Scaling Browser Automation: From 10 to 10,000 Sessions
Practical guide to scaling browser automation in the cloud, covering concurrency management, resource optimization, and architecture patterns.
Introduction
A single browser automation session is straightforward. Scaling to hundreds or thousands of concurrent sessions introduces challenges in resource management, error handling, session lifecycle, and cost optimization. This guide covers the practical patterns for scaling browser automation with BotCloud.

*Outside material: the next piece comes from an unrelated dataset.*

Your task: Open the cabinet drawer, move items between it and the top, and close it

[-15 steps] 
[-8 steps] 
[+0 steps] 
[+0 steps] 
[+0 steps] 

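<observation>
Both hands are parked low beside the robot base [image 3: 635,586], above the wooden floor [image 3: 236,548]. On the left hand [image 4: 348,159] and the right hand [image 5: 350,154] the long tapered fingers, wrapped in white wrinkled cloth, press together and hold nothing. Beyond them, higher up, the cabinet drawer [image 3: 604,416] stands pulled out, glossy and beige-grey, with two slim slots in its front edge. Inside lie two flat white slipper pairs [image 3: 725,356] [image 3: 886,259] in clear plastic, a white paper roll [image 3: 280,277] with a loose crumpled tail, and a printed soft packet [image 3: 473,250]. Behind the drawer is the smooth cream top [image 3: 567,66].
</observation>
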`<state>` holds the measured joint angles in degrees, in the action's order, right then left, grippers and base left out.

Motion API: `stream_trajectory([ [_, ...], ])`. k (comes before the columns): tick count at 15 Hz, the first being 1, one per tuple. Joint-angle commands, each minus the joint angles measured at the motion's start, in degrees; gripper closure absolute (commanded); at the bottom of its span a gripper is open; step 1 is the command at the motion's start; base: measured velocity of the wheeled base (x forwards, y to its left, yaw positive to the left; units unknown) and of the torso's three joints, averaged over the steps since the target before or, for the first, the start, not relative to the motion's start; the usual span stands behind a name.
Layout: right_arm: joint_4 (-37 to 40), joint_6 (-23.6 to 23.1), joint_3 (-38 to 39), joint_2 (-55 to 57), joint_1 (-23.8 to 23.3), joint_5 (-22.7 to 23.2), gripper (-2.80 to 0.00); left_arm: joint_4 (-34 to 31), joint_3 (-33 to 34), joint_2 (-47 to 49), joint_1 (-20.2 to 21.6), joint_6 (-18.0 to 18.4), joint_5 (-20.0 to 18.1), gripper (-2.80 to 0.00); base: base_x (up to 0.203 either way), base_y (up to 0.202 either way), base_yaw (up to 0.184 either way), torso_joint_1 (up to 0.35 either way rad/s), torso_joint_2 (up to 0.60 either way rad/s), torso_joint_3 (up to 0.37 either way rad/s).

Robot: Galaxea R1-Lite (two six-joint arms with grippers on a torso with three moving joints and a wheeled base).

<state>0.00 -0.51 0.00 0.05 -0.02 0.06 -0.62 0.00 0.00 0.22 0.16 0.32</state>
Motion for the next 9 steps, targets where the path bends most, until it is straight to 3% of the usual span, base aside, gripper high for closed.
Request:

Understanding Resource Consumption
Each browser session consumes resources on both sides of the connection:
Cloud Side (Managed by BotCloud)
- RAM: 200-500 MB per session depending on page complexity
- CPU: Variable, spikes during page loads and JavaScript execution
- Network: Bandwidth for page loads, resource fetches, and proxy traffic
Client Side (Your Infrastructure)
- WebSocket connections: One persistent connection per session
- Memory: Minimal, just the WebSocket client and your script logic
- CPU: Negligible compared to running browsers locally
This asymmetry is the fundamental advantage of cloud browsers: the heavy resource consumption happens on managed infrastructure, while your servers stay lightweight.
Concurrency Patterns
Worker Pool
The most common pattern is a fixed-size worker pool that processes tasks from a queue:
const { Worker } = require('worker_threads');
const CONCURRENCY = 50;
const tasks = [...]; // Your task queue
async function processTask(task) {
const browser = await puppeteer.connect({
browserWSEndpoint: `wss://bots.win/ws?apiKey=${API_KEY}`,
});
try {
const page = await browser.newPage();
await page.goto(task.url);
// ... your automation logic
return result;
} finally {
await browser.close();
}
}
// Process tasks with bounded concurrency
async function runPool() {
const active = new Set();
for (const task of tasks) {
if (active.size >= CONCURRENCY) {
await Promise.race(active);
}
const promise = processTask(task)
.finally(() => active.delete(promise));
active.add(promise);
}
await Promise.all(active);
}
Dynamic Scaling
For workloads with variable demand, scale concurrency based on queue depth:
function getConcurrency(queueDepth) {
if (queueDepth > 1000) return 200;
if (queueDepth > 100) return 50;
if (queueDepth > 10) return 20;
return 5;
}
Error Handling at Scale
At scale, errors are not exceptional; they are expected. Network timeouts, page crashes, and proxy failures will happen. Your architecture must handle them gracefully.
Retry with Backoff
async function processWithRetry(task, maxRetries = 3) {
for (let attempt = 0; attempt < maxRetries; attempt++) {
try {
return await processTask(task);
} catch (error) {
if (attempt === maxRetries - 1) throw error;
const delay = Math.min(1000 * Math.pow(2, attempt), 10000);
await new Promise(r => setTimeout(r, delay));
}
}
}
Circuit Breaker
If the error rate exceeds a threshold, pause processing to avoid wasting resources:
class CircuitBreaker {
constructor(threshold = 0.5, window = 60000) {
this.errors = [];
this.threshold = threshold;
this.window = window;
}
record(success) {
this.errors.push({ time: Date.now(), success });
this.errors = this.errors.filter(e => Date.now() - e.time < this.window);
}
isOpen() {
if (this.errors.length < 10) return false;
const errorRate = this.errors.filter(e => !e.success).length / this.errors.length;
return errorRate > this.threshold;
}
}
Cost Optimization
Session Lifecycle
The most impactful optimization is minimizing session duration. Each second a browser is open costs resources. Close sessions as soon as work is complete.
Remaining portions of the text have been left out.